David Connor SE said:


> I would study to the specification closely and use the time you study a subject based on the % given in the specification. Don't spend too much time on light gauge metal studs since there is only 1 question for example. If the particular subject you are thinking of is not listed don't spend too much time on it, but just know that there could be a question on there where you could say, "This was not listed in specifications." One thing that comes to mind in regards to this is torsion in reinforced concrete, but if you think about, torsion is really just a type of shear.


Agreed David. Just that some items are broadly specified. For example, two-way slabs can be of different types.


----------



## David Connor SE (Jan 21, 2021)

EBAT75 said:


> Agreed David. Just that some items are broadly specified. For example, two-way slabs can be of different types.


You will go crazy if you try to guess what questions may be on the exam, but not necessarily in the NCESS SE Exam specifications. I would strictly stick to the NCEES specs and get a good broad knowledge of those items. If a question is on the exam that you think doesn't match the specs, you will unfortunately have to live with it.
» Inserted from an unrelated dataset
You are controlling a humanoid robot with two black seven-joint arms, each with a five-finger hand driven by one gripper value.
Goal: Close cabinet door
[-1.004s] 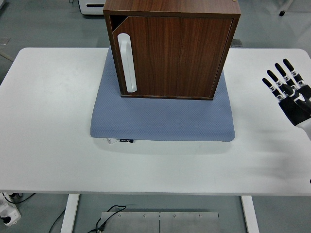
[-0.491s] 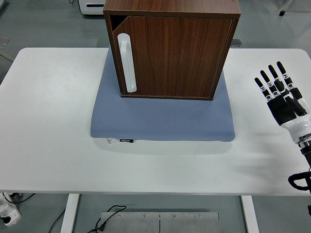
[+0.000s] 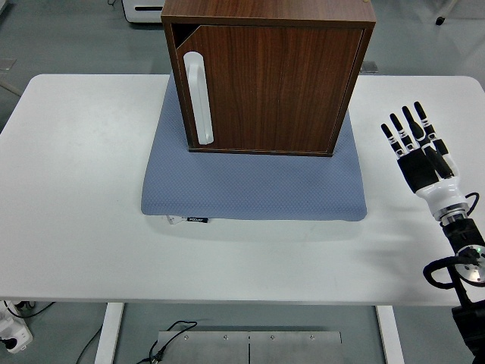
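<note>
The cabinet door (image 3: 265,87) stands slightly ajar at its handle (image 3: 198,98) side, on the cabinet (image 3: 269,15) upon a blue mat (image 3: 250,189). The right hand (image 3: 418,155), fingers spread and empty, is well apart; I think it should push flat, gently.

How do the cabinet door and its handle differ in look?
The door is dark wood grain; the handle is plain white. The door is a broad panel with a cut upper-left corner; the handle is a narrow rounded bar. Both stand upright.
</note>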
Hopefully it's a question you can still answer with the knowledge you have gained during your studies of the subjects in the specs.


----------



## Reverse Polish (Jan 21, 2021)

David Connor SE said:


> You will go crazy if you try to guess what questions may be on the exam, but not necessarily in the NCESS SE Exam specifications. I would strictly stick to the NCEES specs and get a good broad knowledge of those items. If a question is on the exam that you think doesn't match the specs, you will unfortunately have to live with it. Hopefully it's a question you can still answer with the knowledge you have gained during your studies of the subjects in the specs.



I agree with David. You'll drive yourself bonkers trying to anticipate what questions will be on the exam. Hence, my comment above. 

Everything you need to pass the exam is contained either in the codes, or in your knowledge of structural analysis. At minimum, you'll want to know what material is covered in the codes. Anticipation is a successful method for ensuring a problem you've never considered will present itself to you. Expect that the exam writers are going to bring the house (They will.). 

Sure, you don't need to ace the exam, and only need to do well enough to earn an overall score of "Acceptable", but bear in mind that this exam tests the extent, depth, and level of detail of your knowledge--much more so than the PE exam. Use the exam specification as a guide, but not as a menu.


----------



## Br_Engr (Jan 27, 2021)

When I was checking out from registering for this April's Lateral Exam this offer for a practice exam popped up.

Looks like they may be switching codes for October.


----------



## EBAT75 (Jan 28, 2021)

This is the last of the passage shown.